Possible incorrect sorting on Wave Size 128
See https://github.com/aras-p/UnityGaussianSplatting/issues/112
Possibly 64 as well as Qualcomm Adreno GPUs have a default subgroup size of 64.
As stated on the README, I have tested on wave size 64.
Was it on an AMD GPU? Or Qualcomm Adreno?
Tested on a 7900 XT with wave size locked to 64 using [WaveSize(<numLanes>)]. That being said, I have an Adreno 618 on the way, so I will be able to debug it then.
Welp thats extremely dissapointing.
I will have to get another device, problem is that I can't readily find information on which Qualcomm devices support WaveIntrinsics. The best I can find is this. I also don't have the resources at the moment to go out and buy a laptop just to test my code on. So for now this will have to be on hold.
I usually use gpuinfo to check subgroup support in Vulkan for Qualcomm devices. Subgroup ops correspond one-to-one to wave ops in most cases. I also have a Quest 3 for which subgroup size is 64 (not sure if it can be changed to 128). If you need help in testing, I'd be happy to help debug.
I usually use gpuinfo to check subgroup support in Vulkan for Qualcomm devices.
I totally forgot about that Vulkan has its own data base. In fact, if I remember correctly, the D3D12 one is a fork/based off of the Vulkan one.

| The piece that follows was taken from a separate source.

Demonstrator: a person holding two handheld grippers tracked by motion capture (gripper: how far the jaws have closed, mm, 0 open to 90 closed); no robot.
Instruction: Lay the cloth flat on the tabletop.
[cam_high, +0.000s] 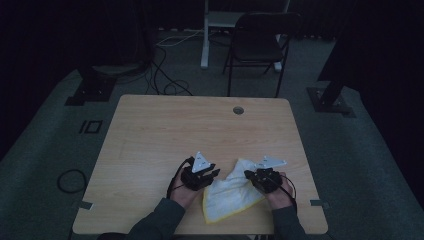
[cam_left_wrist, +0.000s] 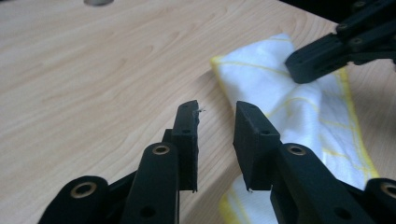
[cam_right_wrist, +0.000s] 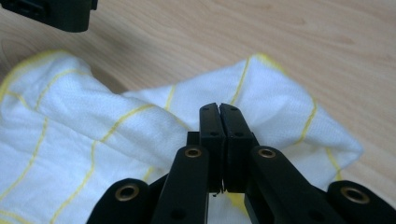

I also have a Quest 3 for which subgroup size is 64 (not sure if it can be changed to 128). If you need help in testing, I'd be happy to help debug.
Do you know if it is possible to run this implementation on a Windows PC, using the Quest 3's Qualcomm chip as the device? The problem is that the D3D12 implementation probably will not run natively on the Quest 3. I've been meaning to make a Vulkan implementation, which shouldn't be too bad (DXC can compile to SPIR-V, so I would precompile the shaders from HLSL), but I just haven't had the time.
However, a user from another repo also has a Quest 3, and has offered to run tests for me, but in Unity. I believe that's the most straightforward course of action, because Unity handles the transpilation from HLSL to SPIR-V and can use Vulkan as the backend to run on Quest.
I very much appreciate the help though.
Do you know if it is possible to run this implementation on a Windows PC, using the Quest 3's Qualcomm chip as the device?
I doubt it, or at least I haven't seen it done before. It should be possible through Unity though. Looks like you're already on top of it!
You can try change waveFlags &= t ? ballot : ~ballot; to waveFlags &= (t ? ballot : (~ballot)); in function WarpLevelMultiSplitWGE16, this can show small Gaussian Spaltting model. @b0nes164
Closing this issue, as I have confirmed the bug does not have to do with the wave size. @LeeSYSU, copying your comment to #4.